> REQUIRED WORK
Return the listing below in full, with every line exactly as it is.

....

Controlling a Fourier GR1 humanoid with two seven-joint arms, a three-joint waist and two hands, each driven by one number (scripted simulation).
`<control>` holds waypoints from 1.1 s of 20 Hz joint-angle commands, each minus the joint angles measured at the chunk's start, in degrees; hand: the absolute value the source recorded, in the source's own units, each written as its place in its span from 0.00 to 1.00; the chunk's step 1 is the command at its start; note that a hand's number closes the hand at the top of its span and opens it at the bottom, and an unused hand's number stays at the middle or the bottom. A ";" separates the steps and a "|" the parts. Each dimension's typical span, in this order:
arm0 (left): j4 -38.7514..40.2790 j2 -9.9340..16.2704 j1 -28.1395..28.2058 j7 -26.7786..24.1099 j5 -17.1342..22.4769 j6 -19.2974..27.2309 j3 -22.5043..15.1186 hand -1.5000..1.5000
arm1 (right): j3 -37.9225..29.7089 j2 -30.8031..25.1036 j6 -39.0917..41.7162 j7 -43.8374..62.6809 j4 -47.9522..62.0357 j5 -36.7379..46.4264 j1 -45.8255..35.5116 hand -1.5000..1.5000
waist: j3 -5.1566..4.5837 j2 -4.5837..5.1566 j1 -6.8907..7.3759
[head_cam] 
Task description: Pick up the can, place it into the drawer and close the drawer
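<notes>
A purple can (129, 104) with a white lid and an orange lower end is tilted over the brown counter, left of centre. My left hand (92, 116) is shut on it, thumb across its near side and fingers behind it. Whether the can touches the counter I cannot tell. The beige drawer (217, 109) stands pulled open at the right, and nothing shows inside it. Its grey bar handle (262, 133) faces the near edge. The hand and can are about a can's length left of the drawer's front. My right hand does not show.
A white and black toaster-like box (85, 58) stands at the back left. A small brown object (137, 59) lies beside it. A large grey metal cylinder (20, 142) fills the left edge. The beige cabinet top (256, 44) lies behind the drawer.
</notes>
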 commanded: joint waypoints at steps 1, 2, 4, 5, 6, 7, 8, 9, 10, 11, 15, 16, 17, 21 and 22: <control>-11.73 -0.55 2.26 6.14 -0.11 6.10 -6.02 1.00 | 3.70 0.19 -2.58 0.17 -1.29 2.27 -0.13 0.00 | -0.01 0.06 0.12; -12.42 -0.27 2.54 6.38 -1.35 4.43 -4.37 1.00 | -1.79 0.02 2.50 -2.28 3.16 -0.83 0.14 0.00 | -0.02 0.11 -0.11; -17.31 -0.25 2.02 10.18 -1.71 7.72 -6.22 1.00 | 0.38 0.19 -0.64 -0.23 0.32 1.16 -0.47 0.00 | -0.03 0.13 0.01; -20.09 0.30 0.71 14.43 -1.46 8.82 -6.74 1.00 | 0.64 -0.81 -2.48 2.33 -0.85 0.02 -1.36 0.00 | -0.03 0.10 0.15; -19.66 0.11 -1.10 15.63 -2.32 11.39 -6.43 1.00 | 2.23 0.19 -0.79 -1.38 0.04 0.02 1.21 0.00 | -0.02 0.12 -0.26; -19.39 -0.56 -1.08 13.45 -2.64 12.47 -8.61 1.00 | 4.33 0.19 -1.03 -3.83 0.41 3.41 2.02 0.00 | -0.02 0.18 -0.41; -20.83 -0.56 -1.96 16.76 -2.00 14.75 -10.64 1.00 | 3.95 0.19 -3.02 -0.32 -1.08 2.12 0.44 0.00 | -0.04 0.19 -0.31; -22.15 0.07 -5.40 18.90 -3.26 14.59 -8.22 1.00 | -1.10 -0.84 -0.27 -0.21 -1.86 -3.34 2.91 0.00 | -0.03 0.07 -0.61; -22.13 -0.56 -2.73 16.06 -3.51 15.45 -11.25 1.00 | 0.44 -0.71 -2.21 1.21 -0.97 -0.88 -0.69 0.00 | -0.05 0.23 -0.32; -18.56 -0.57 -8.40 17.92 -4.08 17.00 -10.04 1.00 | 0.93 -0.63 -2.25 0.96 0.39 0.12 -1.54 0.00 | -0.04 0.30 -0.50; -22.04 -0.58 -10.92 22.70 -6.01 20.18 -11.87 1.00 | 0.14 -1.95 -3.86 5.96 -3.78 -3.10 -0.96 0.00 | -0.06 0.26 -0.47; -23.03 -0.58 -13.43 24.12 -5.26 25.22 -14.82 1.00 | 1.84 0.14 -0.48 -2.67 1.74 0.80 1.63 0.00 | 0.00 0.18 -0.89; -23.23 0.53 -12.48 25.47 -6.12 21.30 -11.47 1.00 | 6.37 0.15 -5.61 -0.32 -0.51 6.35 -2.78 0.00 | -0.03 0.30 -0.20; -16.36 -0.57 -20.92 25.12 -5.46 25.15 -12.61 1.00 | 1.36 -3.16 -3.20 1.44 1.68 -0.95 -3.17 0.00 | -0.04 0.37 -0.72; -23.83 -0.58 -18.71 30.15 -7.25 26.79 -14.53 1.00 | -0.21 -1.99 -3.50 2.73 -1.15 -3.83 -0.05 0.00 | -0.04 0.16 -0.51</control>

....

> WRITTEN SOLUTION
Controlling a Fourier GR1 humanoid with two seven-joint arms, a three-joint waist and two hands, each driven by one number (scripted simulation).
`<control>` holds waypoints from 1.1 s of 20 Hz joint-angle commands, each minus the joint angles measured at the chunk's start, in degrees; hand: the absolute value the source recorded, in the source's own units, each written as its place in its span from 0.00 to 1.00; the chunk's step 1 is the command at its start; note that a hand's number closes the hand at the top of its span and opens it at the bottom, and an unused hand's number stays at the middle or the bottom. A ";" separates the steps and a "|" the parts. Each dimension's typical span, in this order:
arm0 (left): j4 -38.7514..40.2790 j2 -9.9340..16.2704 j1 -28.1395..28.2058 j7 -26.7786..24.1099 j5 -17.1342..22.4769 j6 -19.2974..27.2309 j3 -22.5043..15.1186 hand -1.5000..1.5000
arm1 (right): j3 -37.9225..29.7089 j2 -30.8031..25.1036 j6 -39.0917..41.7162 j7 -43.8374..62.6809 j4 -47.9522..62.0357 j5 -36.7379..46.4264 j1 -45.8255..35.5116 hand -1.5000..1.5000
waist: j3 -5.1566..4.5837 j2 -4.5837..5.1566 j1 -6.8907..7.3759
[head_cam] 
Task description: Pick up the can, place it into the drawer and close the drawer
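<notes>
A purple can (129, 104) with a white lid and an orange lower end is tilted over the brown counter, left of centre. My left hand (92, 116) is shut on it, thumb across its near side and fingers behind it. Whether the can touches the counter I cannot tell. The beige drawer (217, 109) stands pulled open at the right, and nothing shows inside it. Its grey bar handle (262, 133) faces the near edge. The hand and can are about a can's length left of the drawer's front. My right hand does not show.
A white and black toaster-like box (85, 58) stands at the back left. A small brown object (137, 59) lies beside it. A large grey metal cylinder (20, 142) fills the left edge. The beige cabinet top (256, 44) lies behind the drawer.
</notes>
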 commanded: joint waypoints at steps 1, 2, 4, 5, 6, 7, 8, 9, 10, 11, 15, 16, 17, 21 and 22: <control>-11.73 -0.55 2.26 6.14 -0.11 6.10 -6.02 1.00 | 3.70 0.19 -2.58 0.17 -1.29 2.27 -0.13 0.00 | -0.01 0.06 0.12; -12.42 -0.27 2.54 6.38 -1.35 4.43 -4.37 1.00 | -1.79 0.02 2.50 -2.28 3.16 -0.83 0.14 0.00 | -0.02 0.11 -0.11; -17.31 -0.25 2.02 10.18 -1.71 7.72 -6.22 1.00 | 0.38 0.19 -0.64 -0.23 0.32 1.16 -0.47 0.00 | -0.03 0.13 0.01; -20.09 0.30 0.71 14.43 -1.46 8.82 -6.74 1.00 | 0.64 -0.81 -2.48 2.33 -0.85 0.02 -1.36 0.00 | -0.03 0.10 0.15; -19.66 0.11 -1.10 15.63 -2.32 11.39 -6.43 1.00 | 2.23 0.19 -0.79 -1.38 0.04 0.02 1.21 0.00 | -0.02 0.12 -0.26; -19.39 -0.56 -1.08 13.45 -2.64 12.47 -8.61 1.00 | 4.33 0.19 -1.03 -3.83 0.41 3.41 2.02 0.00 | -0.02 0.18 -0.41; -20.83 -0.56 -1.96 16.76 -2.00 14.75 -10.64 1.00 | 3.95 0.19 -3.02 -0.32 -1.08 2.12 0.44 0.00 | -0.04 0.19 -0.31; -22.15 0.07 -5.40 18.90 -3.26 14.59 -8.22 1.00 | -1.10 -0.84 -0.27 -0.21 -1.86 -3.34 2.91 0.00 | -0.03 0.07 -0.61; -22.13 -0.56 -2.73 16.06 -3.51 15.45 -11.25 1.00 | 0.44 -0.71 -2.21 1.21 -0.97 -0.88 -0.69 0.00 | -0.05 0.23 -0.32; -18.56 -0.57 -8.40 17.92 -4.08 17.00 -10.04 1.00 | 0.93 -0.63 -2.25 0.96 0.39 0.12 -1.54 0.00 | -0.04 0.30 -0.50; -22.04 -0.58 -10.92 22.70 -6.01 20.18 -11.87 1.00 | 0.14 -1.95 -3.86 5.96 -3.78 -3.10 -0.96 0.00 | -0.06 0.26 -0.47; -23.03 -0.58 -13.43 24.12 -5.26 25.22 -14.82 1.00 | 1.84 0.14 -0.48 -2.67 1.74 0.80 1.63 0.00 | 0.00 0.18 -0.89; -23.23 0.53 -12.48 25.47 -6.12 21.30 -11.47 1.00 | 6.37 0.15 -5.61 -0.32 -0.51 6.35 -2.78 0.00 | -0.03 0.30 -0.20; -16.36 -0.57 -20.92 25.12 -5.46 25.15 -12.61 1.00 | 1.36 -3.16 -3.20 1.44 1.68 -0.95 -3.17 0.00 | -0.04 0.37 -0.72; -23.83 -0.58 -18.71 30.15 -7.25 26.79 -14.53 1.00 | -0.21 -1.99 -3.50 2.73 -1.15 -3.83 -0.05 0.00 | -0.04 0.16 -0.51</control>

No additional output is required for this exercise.